Overview

Statins for Acutely Injured Lungs From Sepsis

Status:
Terminated
Trial end date:
2013-11-01
Target enrollment:
0
Participant gender:
All
Summary
Objective: assess the efficacy and safety of oral rosuvastatin in patients with sepsis-induced Acute Lung Injury (ALI). Hypothesis: Rosuvastatin therapy will improve mortality in patients with sepsis-induced ALI.
Phase:
Phase 3
Accepts Healthy Volunteers?
No
Details
Lead Sponsor:
National Heart, Lung, and Blood Institute (NHLBI)
Treatments:
Rosuvastatin Calcium
Criteria
Inclusion Criteria:

- 1. Systemic inflammatory response syndrome (SIRS) defined as meeting at least criteria
(a) or (b)for a systemic inflammatory response:

1. White blood cell count >12,000 or <4,000 or >10% band forms

2. Body temperature >38 degrees Celsius (C) (any route) or <36 degrees C (accepting
core temperatures only; indwelling catheter, esophageal, rectal)

3. Heart rate (> 90 beats/min) or receiving medications that slow heart rate or
paced rhythm 2. Suspected or proven infection: Sites of infection include thorax,
urinary tract, abdomen, skin, sinuses, central venous catheters, and bacterial
meningitis (Appendix A).

3. ALI as defined by acute onset of:

1. PaO2 / FiO2 ≤ 300 (intubated). If altitude > 1000m, then PaO2 / FiO2 ≤ 300 x
(PB/760), and

2. Bilateral infiltrates consistent with pulmonary edema on frontal chest
radiograph, and

3. Requirement for positive pressure ventilation via an endotracheal tube, and

4. No clinical evidence of left atrial hypertension, or if measured, a Pulmonary
Arterial Wedge Pressure (PAOP) less than or equal to 18 mm Hg. If a patient has a
PAOP > 18 mmHg, then the other criteria must persist for more than 12 hours after
the PAOP has declined to ≤ 18 mmHg, and still be within the 48-hour enrollment
window.

"Acute onset" is defined as follows: the duration of the hypoxemia criterion (#1) and the
chest radiograph criterion (#2) must be ≤ 28 days at the time of randomization. Opacities
considered "consistent with pulmonary edema" include any patchy or diffuse opacities not
fully explained by mass, atelectasis, or effusion or opacities known to be chronic (> 28
days). The findings of vascular redistribution, indistinct vessels, and indistinct cardiac
borders are not considered "consistent with pulmonary edema".
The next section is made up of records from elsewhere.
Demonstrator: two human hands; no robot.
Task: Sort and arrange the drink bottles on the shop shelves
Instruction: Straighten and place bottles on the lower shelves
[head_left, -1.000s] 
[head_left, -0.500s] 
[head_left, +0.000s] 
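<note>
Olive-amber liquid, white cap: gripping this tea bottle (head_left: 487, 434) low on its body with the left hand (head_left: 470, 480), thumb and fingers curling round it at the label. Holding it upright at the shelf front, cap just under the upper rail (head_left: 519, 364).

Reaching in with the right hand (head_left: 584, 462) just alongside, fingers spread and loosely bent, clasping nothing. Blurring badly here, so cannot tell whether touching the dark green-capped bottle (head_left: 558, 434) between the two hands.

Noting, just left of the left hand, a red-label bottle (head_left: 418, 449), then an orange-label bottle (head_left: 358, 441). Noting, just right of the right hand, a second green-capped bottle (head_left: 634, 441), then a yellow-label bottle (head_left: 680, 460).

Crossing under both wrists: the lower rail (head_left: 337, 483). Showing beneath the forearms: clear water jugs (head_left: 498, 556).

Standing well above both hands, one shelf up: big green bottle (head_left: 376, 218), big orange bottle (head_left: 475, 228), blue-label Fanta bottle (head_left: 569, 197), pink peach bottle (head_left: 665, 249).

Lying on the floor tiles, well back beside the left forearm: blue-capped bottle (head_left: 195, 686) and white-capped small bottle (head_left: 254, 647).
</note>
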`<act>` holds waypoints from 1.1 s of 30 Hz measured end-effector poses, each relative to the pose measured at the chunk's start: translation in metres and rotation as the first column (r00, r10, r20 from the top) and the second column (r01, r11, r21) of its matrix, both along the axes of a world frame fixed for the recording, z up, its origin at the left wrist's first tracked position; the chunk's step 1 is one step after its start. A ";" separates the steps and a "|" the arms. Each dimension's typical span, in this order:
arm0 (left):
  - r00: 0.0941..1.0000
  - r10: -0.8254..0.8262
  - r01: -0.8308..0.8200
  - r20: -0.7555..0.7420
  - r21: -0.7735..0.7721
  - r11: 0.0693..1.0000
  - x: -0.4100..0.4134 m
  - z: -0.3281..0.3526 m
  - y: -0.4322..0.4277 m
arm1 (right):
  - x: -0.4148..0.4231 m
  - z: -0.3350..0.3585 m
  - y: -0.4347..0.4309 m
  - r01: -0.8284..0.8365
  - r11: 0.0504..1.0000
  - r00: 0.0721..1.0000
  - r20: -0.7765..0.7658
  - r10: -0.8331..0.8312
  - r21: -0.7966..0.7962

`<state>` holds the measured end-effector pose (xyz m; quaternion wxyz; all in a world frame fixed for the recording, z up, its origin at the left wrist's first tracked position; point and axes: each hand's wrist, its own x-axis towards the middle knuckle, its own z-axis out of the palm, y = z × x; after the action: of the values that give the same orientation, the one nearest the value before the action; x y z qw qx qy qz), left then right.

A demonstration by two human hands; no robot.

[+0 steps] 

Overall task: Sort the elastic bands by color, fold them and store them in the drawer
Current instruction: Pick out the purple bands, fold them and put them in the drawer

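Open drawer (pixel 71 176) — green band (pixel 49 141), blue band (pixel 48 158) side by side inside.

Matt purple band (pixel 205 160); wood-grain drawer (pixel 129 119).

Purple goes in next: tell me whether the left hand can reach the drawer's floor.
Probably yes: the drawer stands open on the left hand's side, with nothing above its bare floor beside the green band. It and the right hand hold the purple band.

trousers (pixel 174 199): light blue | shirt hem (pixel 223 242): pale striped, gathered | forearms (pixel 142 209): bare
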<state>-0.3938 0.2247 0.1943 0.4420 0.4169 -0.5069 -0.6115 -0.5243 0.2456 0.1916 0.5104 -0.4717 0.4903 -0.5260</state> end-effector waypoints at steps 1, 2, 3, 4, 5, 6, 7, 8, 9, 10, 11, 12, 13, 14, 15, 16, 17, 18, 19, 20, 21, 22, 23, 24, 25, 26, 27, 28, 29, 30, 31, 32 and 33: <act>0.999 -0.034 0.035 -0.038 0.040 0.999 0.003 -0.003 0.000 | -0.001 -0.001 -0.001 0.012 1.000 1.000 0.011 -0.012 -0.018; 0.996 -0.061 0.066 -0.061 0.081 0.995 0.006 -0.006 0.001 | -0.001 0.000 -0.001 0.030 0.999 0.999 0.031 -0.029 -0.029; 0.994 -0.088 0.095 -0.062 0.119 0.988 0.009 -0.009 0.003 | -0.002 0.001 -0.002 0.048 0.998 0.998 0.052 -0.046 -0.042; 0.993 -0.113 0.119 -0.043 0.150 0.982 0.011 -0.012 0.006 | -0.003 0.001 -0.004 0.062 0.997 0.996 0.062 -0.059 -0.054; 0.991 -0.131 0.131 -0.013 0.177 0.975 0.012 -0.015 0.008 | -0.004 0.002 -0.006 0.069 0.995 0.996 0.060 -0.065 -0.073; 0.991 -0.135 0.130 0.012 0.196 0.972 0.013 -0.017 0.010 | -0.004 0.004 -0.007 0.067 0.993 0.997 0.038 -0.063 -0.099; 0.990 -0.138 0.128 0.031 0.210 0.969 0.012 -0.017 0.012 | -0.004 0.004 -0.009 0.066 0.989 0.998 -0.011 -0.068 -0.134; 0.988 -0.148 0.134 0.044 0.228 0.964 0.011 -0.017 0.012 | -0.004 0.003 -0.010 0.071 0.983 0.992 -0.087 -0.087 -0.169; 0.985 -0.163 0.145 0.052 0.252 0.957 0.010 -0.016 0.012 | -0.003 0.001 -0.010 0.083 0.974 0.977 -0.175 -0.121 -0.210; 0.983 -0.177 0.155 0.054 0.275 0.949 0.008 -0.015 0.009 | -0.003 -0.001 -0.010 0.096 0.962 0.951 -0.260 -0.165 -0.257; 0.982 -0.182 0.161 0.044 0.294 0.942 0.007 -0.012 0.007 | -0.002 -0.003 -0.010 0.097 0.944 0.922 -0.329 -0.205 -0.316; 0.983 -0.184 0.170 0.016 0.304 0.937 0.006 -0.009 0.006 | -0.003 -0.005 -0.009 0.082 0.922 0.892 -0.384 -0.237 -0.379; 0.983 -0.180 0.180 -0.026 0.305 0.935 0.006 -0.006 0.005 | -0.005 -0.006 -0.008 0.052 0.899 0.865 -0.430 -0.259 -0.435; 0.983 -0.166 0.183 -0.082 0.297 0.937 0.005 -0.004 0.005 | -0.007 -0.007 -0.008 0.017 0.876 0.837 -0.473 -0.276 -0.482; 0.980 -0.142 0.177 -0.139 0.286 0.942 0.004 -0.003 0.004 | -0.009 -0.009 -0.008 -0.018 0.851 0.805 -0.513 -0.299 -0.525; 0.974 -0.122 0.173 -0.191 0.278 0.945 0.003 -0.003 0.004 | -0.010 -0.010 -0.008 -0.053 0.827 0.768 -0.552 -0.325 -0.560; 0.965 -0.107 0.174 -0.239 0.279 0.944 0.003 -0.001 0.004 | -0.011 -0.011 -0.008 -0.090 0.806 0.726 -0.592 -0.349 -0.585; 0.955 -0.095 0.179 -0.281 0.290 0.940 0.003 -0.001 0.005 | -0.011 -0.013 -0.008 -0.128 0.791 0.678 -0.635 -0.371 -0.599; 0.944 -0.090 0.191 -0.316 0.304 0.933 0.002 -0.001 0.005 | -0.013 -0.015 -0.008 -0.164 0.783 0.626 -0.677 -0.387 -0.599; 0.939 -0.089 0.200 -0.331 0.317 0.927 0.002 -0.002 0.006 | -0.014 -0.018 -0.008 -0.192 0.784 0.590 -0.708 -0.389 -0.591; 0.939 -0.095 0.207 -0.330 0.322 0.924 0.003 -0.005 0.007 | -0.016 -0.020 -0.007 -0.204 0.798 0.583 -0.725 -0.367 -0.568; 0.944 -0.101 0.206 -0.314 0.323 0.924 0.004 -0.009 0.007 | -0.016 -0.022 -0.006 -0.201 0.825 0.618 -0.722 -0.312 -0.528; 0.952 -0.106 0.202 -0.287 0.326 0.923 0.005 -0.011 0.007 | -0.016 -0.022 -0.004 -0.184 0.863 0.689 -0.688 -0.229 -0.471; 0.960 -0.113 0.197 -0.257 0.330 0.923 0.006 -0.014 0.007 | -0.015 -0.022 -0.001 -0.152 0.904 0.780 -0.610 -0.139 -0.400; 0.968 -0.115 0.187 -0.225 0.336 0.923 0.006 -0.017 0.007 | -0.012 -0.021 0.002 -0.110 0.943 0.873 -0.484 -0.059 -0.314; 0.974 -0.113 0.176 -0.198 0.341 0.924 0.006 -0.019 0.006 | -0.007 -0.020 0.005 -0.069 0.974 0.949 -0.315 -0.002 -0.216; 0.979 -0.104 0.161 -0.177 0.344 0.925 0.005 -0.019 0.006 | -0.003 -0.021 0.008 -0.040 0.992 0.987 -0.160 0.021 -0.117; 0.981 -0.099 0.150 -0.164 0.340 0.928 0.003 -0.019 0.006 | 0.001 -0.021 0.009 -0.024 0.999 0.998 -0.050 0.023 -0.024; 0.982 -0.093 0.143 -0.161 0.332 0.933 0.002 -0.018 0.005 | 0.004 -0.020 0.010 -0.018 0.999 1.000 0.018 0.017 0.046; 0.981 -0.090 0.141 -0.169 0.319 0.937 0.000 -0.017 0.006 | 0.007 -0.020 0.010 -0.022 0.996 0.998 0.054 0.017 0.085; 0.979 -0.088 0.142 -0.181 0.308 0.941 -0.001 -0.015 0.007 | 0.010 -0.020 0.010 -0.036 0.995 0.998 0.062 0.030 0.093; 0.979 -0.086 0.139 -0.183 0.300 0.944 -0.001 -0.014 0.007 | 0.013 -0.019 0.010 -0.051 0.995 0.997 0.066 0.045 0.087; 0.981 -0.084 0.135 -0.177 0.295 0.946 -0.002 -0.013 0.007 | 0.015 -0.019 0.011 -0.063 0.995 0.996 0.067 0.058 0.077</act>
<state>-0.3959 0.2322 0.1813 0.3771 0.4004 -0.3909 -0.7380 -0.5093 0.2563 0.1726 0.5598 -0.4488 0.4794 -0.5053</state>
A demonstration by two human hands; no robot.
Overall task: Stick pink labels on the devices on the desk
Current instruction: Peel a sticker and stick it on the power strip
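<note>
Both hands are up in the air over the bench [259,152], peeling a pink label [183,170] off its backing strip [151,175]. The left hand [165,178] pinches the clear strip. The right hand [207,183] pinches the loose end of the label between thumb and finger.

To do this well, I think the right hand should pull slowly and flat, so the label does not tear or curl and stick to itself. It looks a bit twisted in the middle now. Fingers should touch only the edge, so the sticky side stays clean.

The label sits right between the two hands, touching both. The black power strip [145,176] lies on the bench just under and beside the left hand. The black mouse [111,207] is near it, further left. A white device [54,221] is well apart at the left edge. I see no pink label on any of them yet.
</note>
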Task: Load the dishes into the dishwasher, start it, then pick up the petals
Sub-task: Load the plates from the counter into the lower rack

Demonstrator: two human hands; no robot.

All ALI criteria (3a-d above) must occur within the same 24 hour period. The onset of ALI
is when the last ALI criterion is met. Patients must be enrolled within 48 hours of ALI
onset and no more than 7 days from the initiation of mechanical ventilation. SIRS criteria
must occur within the 72 hours before or the 24 hours after ALI onset. Information for
determining when these time window criteria were met may come from either the Network
hospital or a referring hospital reports.

Exclusion Criteria:

1. No consent/inability to obtain consent

2. Age less than 18 years

3. More than 7 days since initiation of mechanical ventilation

4. More than 48 hours since meeting ALI inclusion criteria

5. Patient, surrogate, or physician not committed to full support ).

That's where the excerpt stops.